Vous avez entre 12 et 32 ans, collectionnez les applications pour Iphone et êtes un spécialiste des jeux vidéos : vous faîtes partie de la génération Y. Ne vous réjouissez pas trop vite : le terme est tendance mais les critiques tout autant. Certains sociologues et journalistes tentent de décrypter le mouvement, tandis qu’un grand nombre s’épuisent à le montrer du doigt.

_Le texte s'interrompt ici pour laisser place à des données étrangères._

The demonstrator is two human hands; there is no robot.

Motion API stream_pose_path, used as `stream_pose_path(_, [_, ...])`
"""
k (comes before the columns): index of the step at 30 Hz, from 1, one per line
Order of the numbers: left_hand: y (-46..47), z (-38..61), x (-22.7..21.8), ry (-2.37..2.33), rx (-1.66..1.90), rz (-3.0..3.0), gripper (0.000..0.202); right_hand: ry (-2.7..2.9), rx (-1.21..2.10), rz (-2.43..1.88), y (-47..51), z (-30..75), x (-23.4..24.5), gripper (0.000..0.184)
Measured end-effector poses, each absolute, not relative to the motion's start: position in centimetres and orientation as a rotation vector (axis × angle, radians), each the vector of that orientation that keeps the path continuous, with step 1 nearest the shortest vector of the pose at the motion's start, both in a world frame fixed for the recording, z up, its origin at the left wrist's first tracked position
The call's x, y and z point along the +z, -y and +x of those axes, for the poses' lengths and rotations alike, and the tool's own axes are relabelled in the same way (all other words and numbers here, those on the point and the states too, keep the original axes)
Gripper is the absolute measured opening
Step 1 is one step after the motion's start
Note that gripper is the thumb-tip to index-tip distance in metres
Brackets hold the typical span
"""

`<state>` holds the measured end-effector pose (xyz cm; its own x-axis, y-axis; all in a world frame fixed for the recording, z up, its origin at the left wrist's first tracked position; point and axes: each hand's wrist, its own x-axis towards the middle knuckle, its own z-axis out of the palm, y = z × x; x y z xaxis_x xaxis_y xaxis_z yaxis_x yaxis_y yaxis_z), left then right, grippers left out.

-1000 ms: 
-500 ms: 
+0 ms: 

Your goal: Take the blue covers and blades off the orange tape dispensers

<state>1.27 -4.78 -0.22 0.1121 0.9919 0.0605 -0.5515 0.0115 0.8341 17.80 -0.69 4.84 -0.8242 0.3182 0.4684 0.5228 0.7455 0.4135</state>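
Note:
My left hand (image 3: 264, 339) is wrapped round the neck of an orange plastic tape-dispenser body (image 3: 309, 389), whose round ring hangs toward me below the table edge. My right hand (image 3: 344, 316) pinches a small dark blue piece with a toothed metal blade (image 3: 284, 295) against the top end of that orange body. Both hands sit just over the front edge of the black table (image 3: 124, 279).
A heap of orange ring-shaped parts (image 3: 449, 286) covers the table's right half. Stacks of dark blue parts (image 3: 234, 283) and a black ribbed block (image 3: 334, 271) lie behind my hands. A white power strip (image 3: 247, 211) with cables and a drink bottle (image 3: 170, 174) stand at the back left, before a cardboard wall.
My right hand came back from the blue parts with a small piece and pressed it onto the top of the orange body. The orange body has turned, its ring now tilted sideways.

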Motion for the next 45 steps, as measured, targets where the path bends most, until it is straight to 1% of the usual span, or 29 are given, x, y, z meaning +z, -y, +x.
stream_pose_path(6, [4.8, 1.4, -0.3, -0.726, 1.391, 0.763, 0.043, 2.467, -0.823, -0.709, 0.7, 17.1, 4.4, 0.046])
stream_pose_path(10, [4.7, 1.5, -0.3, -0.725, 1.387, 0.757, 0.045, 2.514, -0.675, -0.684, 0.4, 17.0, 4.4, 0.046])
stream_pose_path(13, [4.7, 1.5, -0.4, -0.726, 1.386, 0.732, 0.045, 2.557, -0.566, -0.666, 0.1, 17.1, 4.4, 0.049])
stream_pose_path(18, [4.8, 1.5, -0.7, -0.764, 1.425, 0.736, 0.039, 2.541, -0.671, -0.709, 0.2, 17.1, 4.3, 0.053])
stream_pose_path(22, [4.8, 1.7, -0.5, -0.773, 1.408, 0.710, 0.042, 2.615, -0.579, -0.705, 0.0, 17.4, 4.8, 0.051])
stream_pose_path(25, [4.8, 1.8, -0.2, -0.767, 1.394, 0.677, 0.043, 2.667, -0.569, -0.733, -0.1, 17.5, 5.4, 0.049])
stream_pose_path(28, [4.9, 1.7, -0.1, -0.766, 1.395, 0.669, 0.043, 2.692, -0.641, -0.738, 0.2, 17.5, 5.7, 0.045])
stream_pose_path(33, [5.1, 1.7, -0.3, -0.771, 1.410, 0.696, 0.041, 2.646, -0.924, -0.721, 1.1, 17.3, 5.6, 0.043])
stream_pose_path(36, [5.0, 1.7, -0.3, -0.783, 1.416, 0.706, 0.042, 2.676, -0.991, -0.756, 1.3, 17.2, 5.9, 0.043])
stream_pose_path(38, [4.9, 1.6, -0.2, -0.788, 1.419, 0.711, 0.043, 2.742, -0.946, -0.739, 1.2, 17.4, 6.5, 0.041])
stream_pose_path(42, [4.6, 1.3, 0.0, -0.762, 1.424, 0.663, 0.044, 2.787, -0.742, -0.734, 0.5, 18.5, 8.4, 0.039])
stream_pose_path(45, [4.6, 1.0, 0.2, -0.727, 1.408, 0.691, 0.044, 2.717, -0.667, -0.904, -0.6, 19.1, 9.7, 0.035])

Génération Y, késako ? Le terme, assez vague, rassemble l’ensemble des personnes nées entre 1980 et le milieu des années 1990, en plein boom des nouvelles technologies. Ces jeunes ont grandi avec un téléphone portable dans une main, une manette dans l’autre et Internet comme berceuse. Experts en matière de web 2.0, ils créent et partagent au quotidien toute sorte de contenu. Sur Facebook, Twitter, Tumblr ou Youtube : le nombre de nouvelles publications à la minute est presque effrayant. L’expression "génération Y" a été utilisée pour la première fois en 1993 dans le magazine Avertising Age. Mais vous pouvez également parler des "enfants du millénaire", des yers ou encore de la net generation. La lettre Y a plusieurs origines : elle viendrait du Y tracé par le fil du baladeur sur le torse pour les uns, de la phonétique anglaise du mot why pour les autres, ou prendrait simplement la succession de la génération X. Cet amas d’hypothèses et de qualifications fait de la génération Y un concept fourre-tout, rempli de clichés. La "une" du dernier numéro des Inrocks a ainsi fait beaucoup de bruit : quatre filles, trois garçons (dont le désormais célèbre Norman Thavaud) les mains dans les poches ou accrochés à leur téléphone dernier cri. Un grand nombre de jeunes, y compris ceux censés représenter leur génération, ne s’y retrouvent pas. Ces dernières années, le mouvement s’est répandu dans les médias, et certains sites dédiés à la génération Y ont vu le jour : the-yers.fr, par exemple, est un magazine masculin sur les "tendances de la génération Y". Avec, en prime, un "Yers code" qui offre trente commandements précieux tels que : "La meuf de tes potes tu ne regarderas point". Pas étonnant que certains refusent d’être assimilés aux "Y".

Trouver sa place

Définis comme cyberdépendants, individualistes, blasés et paresseux, les "Y" ont tout à prouver, en particulier dans le domaine professionnel. Ils sont surtout critiqués pour leur tendance à rester scotchés aux écrans. Impossible de le nier : les jeunes d’aujourd’hui sont moins concentrés car envoûtés par leurs outils. Mais n’oublions pas l’autre aspect de cette génération : la précarité. Si les loisirs sont de plus en plus virtuels, le combat contre le chômage et l’exigence des entreprises est, lui, bien réel. La génération Y a ses atouts pour rebondir : l’habileté vis-à-vis des nouvelles technologies permet de sortir du lot et de s’adapter plus facilement. Dans leur ouvrage La génération Y par elle-même, Myriam Levain et Julia Tissier vont à l’encontre des clichés. Pour elles, Internet est un moyen de s’ouvrir au monde et les "Y" ont la chance d’accomplir ce qui n’a jamais été fait auparavant. "La génération qui nous précède avait les mêmes attentes et les mêmes récriminations vis-à-vis de leurs aînés, explique Julia Tissier. Seulement, cette fois, il est possible que les Y grillent la politesse aux X qui ont pourtant patiemment attendu." Il est sans doute trop tôt pour faire une analyse juste du phénomène "Y", alors que la génération "Z" est déjà en train d’émerger. La jeunesse actuelle peut surprendre ou choquer, mais elle poursuit la quête de ses aïeux : se faire entendre.